» Assigned task:
Wherever the word "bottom" appears in a line of the records, copy that line.
── Input for this task ──
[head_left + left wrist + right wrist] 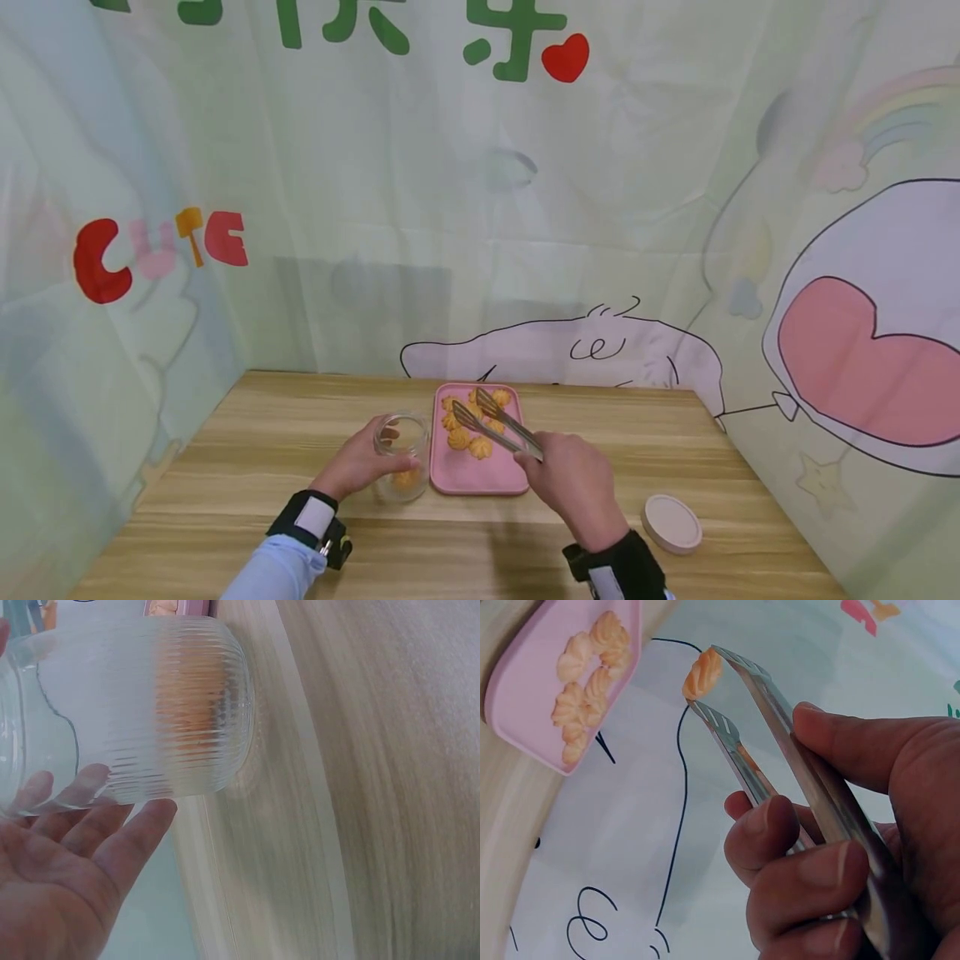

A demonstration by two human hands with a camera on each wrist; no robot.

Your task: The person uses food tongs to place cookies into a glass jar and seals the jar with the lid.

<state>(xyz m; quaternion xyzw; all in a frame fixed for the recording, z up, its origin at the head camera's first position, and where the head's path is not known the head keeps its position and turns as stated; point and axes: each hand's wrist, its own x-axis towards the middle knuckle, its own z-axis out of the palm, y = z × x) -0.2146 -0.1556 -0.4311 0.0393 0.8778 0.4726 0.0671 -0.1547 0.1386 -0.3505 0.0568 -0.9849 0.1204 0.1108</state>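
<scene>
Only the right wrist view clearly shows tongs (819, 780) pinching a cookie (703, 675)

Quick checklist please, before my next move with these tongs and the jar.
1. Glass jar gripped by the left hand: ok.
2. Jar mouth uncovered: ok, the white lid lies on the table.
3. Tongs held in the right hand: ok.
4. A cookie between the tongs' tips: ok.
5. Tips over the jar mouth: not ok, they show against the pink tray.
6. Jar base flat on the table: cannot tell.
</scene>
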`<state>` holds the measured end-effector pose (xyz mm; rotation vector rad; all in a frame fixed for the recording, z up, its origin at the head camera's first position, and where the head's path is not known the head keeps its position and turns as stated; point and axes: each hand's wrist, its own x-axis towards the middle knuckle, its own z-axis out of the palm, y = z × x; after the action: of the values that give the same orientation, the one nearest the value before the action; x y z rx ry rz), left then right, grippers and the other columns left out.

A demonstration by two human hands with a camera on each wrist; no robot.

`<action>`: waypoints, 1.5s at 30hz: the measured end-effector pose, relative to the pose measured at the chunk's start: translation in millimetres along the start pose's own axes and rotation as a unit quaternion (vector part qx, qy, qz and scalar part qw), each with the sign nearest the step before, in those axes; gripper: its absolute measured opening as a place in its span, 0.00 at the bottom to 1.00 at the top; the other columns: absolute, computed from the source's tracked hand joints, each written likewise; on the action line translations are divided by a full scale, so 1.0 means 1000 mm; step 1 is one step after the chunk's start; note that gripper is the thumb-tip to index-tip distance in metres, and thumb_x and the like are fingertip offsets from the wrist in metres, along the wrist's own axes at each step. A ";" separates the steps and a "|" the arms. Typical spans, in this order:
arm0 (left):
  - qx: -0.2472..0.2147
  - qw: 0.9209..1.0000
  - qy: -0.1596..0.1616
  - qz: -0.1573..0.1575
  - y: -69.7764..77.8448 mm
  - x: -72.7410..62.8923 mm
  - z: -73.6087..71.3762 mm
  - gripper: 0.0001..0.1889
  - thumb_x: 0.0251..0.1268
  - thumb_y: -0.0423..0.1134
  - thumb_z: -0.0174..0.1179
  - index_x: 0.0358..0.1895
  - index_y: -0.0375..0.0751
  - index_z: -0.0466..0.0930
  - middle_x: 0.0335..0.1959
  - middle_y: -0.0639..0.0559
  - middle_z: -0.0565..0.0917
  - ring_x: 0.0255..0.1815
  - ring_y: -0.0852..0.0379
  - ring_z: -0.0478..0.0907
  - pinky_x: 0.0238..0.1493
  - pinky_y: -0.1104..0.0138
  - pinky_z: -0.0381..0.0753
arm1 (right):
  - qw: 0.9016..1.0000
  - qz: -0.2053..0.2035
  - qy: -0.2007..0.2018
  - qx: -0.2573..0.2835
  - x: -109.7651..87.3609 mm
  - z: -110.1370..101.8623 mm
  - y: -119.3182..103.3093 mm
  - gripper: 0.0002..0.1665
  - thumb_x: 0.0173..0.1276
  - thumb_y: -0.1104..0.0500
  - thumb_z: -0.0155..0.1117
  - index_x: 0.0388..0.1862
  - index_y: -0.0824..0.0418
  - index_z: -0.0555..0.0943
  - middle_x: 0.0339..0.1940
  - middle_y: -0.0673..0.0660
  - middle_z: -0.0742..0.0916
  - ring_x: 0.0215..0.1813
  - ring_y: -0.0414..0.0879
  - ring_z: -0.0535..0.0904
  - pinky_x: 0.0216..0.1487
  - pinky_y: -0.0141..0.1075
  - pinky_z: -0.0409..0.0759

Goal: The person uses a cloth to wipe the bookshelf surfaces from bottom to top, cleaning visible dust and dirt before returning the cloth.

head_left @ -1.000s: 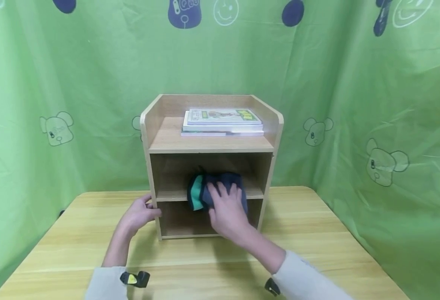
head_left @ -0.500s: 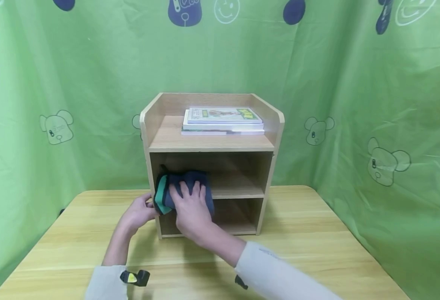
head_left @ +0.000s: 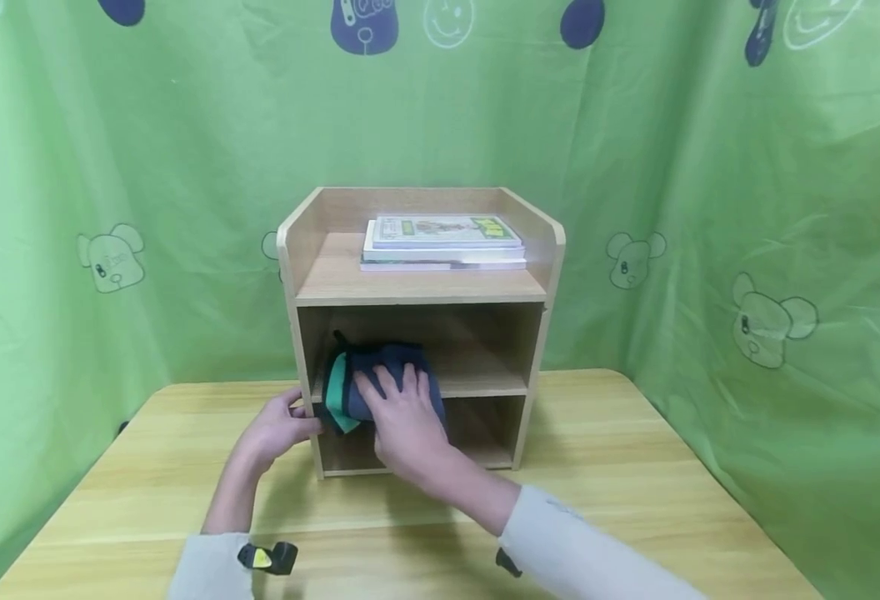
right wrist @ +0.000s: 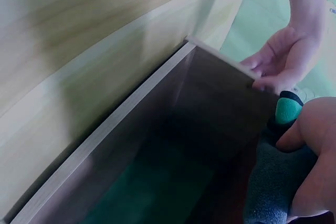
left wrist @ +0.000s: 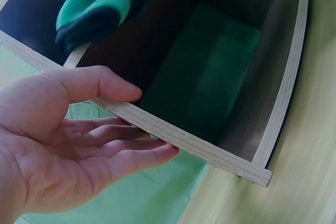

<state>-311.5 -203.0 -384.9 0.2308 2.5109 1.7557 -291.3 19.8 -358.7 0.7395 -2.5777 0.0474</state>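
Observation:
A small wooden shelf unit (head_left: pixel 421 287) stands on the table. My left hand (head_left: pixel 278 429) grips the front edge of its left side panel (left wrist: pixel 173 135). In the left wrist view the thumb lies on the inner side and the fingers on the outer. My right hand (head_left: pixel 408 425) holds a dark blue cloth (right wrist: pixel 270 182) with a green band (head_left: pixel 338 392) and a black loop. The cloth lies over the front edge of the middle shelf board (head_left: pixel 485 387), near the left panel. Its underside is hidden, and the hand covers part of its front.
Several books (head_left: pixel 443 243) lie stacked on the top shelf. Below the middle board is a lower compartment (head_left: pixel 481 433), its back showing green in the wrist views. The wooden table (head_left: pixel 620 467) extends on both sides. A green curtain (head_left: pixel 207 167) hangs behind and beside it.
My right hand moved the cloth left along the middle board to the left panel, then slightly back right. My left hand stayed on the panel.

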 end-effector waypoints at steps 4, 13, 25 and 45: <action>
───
» Output below:
`<action>`: waypoints, 1.5s at 30hz: the measured end-effector pose, relative to the pose measured at the chunk's start: translation in millimetres along the start pose's own axes and rotation as a unit quaternion (vector part qx, qy, qz and scalar part qw), each with the sign nearest the step before, in those axes; gripper: its absolute measured opening as a place in its span, 0.00 at the bottom to 1.00 at the top; the other columns: absolute, computed from the source's tracked hand joints, each written likewise; on the action line translations are divided by a full scale, so 1.0 means 1000 mm; step 1 is one step after the chunk's start; note that gripper is the thumb-tip to index-tip distance in metres, and thumb_x and the like are fingertip offsets from the wrist in metres, along the wrist's own axes at each step. A ";" separates the steps and a "|" the arms. Typical spans, in this order:
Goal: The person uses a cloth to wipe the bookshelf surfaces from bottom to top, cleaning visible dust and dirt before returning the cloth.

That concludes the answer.